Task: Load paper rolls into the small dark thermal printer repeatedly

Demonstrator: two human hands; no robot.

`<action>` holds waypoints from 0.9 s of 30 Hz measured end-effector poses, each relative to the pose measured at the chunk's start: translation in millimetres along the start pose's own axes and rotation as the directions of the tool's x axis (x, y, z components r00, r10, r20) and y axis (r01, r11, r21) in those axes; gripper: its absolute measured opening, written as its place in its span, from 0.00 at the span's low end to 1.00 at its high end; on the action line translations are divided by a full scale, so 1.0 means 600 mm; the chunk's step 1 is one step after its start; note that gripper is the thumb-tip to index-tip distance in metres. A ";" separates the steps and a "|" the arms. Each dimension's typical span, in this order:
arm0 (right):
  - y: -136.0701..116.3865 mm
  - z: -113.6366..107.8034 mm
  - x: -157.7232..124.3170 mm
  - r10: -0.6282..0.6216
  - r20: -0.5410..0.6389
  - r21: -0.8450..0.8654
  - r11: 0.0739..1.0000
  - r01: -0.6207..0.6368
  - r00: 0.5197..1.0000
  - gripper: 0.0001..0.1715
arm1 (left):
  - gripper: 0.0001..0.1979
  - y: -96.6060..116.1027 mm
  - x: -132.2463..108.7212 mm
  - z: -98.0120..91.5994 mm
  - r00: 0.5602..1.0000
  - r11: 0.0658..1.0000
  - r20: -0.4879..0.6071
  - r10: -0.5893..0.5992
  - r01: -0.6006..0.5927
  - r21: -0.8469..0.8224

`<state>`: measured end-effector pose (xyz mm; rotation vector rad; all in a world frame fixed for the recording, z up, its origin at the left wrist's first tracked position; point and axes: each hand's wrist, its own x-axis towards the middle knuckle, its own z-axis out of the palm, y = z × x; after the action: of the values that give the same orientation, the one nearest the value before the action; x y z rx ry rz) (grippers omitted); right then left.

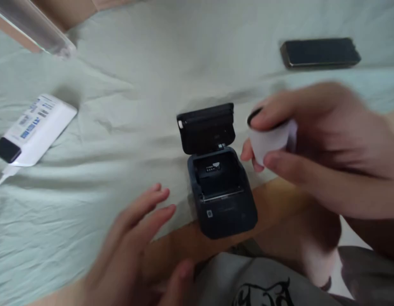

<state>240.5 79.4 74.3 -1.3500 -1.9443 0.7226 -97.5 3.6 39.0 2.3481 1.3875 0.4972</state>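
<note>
A small black label printer [227, 216] stands near the front edge of the cloth, its lid [207, 131] swung up and its paper bay bare inside. To the right of the lid, my right hand [330, 140] grips a small white paper roll [270, 142] with a dark core, fingers wrapped around it and one fingertip over the core end. On the printer's left, my left hand [133, 242] holds nothing; its fingers are apart and point toward the printer without touching it. Motion slightly blurs both hands.
A dark phone-like slab [321, 53] lies at the back right. At the left is a white box-shaped device [57, 123] with a label, a black piece and a white cable. A clear plastic case [34, 25] sits at the upper left. Pale green cloth [146, 85] covers the surface.
</note>
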 end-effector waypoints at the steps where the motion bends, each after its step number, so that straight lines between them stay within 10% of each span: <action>1: 0.002 0.003 0.000 -0.039 0.066 0.013 0.999 0.039 0.997 0.21 | 0.41 0.007 -0.002 0.016 0.997 0.997 -0.056 -0.060 0.057 -0.057; 10: 0.033 0.015 -0.012 -0.248 0.148 -0.069 0.963 0.260 0.957 0.13 | 0.49 0.041 -0.016 0.105 0.993 0.997 -0.095 0.067 -0.071 -0.040; 27: 0.031 0.055 -0.015 -0.297 0.078 -0.082 0.949 0.303 0.952 0.08 | 0.42 0.047 0.009 0.119 0.994 0.999 -0.103 0.029 -0.033 -0.040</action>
<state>228.2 74.4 37.6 -1.0585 -2.1962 0.5382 -39.7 -13.6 -9.0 2.3437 1.3730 0.6569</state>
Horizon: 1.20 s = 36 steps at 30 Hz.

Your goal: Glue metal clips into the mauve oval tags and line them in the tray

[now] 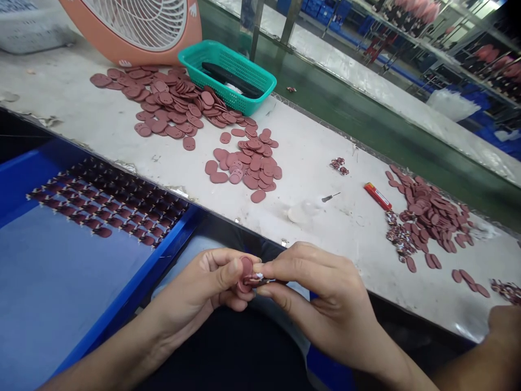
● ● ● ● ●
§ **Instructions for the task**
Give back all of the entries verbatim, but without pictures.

§ **Your response**
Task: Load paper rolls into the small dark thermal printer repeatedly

Demonstrator: two human hands; no robot.

`<action>` holds waypoints from 0.9 s of 30 Hz measured end-effector poses, each relative to the pose measured at the chunk's start: translation in millimetres along the start pose's own axes and rotation as the directions of the tool's x axis (x, y, z components r00, r10, r20) and y axis (r01, r11, r21) in those axes; gripper: its absolute measured opening, written as its place in its span, from 0.00 at the span's low end to 1.00 at its high end; on the action line translations are divided by a full scale, so 1.0 means 600 mm; the chunk's step 1 is one step after its start; note that gripper is the thumb-tip to index-tip distance in metres. A ";" separates the steps and a "|" the arms. Each dimension's typical span, in this order:
arm0 (right):
  - y: -136.0701..116.3865 mm
  - z: -113.6366..107.8034 mm
  - x: -157.7232..124.3170 mm
  - r10: -0.6282..0.6216
  - r20: -0.5410..0.6389
  - r21: -0.8450..0.8654
  - r11: 0.0739..1.0000
  - r01: -0.6207..0.6368
  - r00: 0.5197..1.0000
  - gripper: 0.0001..0.1715
arm1 (left):
  - gripper: 0.0001..0.1979
  - y: -96.6060..116.1027 mm
  - x: -132.2463..108.7212 mm
  - z: -98.0120..91.5994 mm
  - r00: 0.5602..1.0000
  - r11: 0.0658..1.0000
  - r20: -0.4879..0.6071
  - r10: -0.5893..0.5992
  - r01: -0.6006..0.5927
  - r21: -0.8469..0.8224

`<state>`: measured end-effector pose (xyz mm; rotation vector rad; all in a world frame fixed for the recording, z up, its origin at the left wrist's first tracked position; point and axes: each hand's wrist, its own x-axis towards the middle knuckle, its own z-axis out of the palm, y = z × x; after the action: of the values that give the same orientation, the one nearest the value before the action; x y z rx ry rz) (grippers omitted); right then left.


<state>240.5 79.4 74.3 -1.3500 -1.9443 0.7226 -97.5 3.6 39.0 2.3481 1.3875 0.4972</state>
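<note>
A small black label printer [227, 216] stands near the front edge of the cloth, its lid [207, 131] swung up and its paper bay bare inside. To the right of the lid, my right hand [330, 140] grips a small white paper roll [270, 142] with a dark core, fingers wrapped around it and one fingertip over the core end. On the printer's left, my left hand [133, 242] holds nothing; its fingers are apart and point toward the printer without touching it. Motion slightly blurs both hands.
A dark phone-like slab [321, 53] lies at the back right. At the left is a white box-shaped device [57, 123] with a label, a black piece and a white cable. A clear plastic case [34, 25] sits at the upper left. Pale green cloth [146, 85] covers the surface.
</note>
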 end-effector waypoints at the steps where the motion bends, each after its step number, so that straight lines between them stay within 10% of each span: <action>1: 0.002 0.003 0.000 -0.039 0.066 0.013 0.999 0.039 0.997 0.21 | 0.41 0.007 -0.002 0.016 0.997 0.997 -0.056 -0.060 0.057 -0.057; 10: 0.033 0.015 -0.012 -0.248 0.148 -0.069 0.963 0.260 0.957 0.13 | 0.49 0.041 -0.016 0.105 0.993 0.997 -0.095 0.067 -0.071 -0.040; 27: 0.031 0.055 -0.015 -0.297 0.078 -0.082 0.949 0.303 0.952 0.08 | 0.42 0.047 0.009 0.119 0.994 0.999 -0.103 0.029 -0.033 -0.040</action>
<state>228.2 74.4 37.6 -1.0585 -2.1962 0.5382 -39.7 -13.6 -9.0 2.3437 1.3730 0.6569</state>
Horizon: 1.20 s = 36 steps at 30 Hz.

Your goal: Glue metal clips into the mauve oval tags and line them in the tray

[now] 

The required answer is now complete.